**What you are asked to do:** Among the lines below, copy exactly those from the one with "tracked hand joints" through the one with "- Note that", counting both ends.

**Supplied material:**
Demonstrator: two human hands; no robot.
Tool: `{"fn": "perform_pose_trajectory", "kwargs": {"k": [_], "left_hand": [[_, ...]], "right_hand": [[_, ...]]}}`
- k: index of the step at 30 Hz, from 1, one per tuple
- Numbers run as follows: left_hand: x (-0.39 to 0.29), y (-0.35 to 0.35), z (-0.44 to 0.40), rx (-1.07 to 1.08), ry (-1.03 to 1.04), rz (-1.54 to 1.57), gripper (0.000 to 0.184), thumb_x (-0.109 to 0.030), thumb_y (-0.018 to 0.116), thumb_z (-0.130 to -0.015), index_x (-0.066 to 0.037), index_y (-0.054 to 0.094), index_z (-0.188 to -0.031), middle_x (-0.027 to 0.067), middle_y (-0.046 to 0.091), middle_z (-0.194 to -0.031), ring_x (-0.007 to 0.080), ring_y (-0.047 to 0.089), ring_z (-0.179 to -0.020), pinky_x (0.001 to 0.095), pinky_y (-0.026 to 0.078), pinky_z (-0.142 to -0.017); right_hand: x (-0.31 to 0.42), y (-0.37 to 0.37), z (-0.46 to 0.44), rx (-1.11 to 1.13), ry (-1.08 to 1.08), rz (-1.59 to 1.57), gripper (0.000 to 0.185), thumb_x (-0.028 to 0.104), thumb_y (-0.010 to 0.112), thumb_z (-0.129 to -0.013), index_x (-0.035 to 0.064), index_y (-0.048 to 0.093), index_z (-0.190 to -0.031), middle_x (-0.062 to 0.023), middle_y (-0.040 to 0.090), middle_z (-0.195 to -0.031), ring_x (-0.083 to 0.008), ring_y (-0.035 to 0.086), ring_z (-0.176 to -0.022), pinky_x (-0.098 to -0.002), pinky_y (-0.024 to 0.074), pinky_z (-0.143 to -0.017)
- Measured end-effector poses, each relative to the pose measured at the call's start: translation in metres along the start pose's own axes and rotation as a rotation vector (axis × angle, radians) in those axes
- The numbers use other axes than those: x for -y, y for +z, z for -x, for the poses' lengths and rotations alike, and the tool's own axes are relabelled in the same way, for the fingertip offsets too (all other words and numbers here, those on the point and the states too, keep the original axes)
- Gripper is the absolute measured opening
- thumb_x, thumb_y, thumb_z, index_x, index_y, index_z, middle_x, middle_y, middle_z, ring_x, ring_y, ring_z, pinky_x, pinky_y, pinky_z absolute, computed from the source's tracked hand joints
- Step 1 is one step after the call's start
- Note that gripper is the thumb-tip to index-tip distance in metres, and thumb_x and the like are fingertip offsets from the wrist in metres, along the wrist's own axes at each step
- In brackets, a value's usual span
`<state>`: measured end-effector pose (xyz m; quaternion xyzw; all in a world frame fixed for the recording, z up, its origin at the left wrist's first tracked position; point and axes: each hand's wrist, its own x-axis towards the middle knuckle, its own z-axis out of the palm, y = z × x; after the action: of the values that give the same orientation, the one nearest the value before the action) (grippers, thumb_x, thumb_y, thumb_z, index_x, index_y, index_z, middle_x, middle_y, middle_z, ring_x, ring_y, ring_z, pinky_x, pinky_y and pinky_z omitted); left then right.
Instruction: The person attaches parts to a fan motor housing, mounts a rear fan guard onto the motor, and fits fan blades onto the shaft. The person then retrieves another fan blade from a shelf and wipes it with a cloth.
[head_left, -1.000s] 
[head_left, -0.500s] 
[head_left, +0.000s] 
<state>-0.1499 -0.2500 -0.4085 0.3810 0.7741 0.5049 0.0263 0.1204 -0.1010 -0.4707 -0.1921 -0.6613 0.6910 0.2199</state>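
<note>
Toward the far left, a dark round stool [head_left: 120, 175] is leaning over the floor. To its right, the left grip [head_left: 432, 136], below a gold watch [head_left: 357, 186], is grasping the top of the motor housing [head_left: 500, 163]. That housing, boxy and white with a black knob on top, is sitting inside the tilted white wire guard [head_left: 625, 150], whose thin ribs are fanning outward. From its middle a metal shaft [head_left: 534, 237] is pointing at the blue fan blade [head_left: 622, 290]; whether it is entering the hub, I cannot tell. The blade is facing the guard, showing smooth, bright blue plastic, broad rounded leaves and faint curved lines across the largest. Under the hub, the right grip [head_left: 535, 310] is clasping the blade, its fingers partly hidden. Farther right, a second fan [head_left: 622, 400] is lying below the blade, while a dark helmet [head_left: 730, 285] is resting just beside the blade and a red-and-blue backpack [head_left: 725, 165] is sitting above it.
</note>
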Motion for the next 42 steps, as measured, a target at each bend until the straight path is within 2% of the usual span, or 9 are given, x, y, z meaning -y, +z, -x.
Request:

**Written answer:**
- thumb_x, thumb_y, thumb_z, index_x, index_y, index_z, middle_x, middle_y, middle_z, ring_x, ring_y, ring_z, pinky_x, pinky_y, pinky_z absolute, computed from the source's tracked hand joints
- Step 1 is one step after the call's start
- Note that gripper is the thumb-tip to index-tip distance in metres, and thumb_x and the like are fingertip offsets from the wrist in metres, along the wrist's own axes at each step

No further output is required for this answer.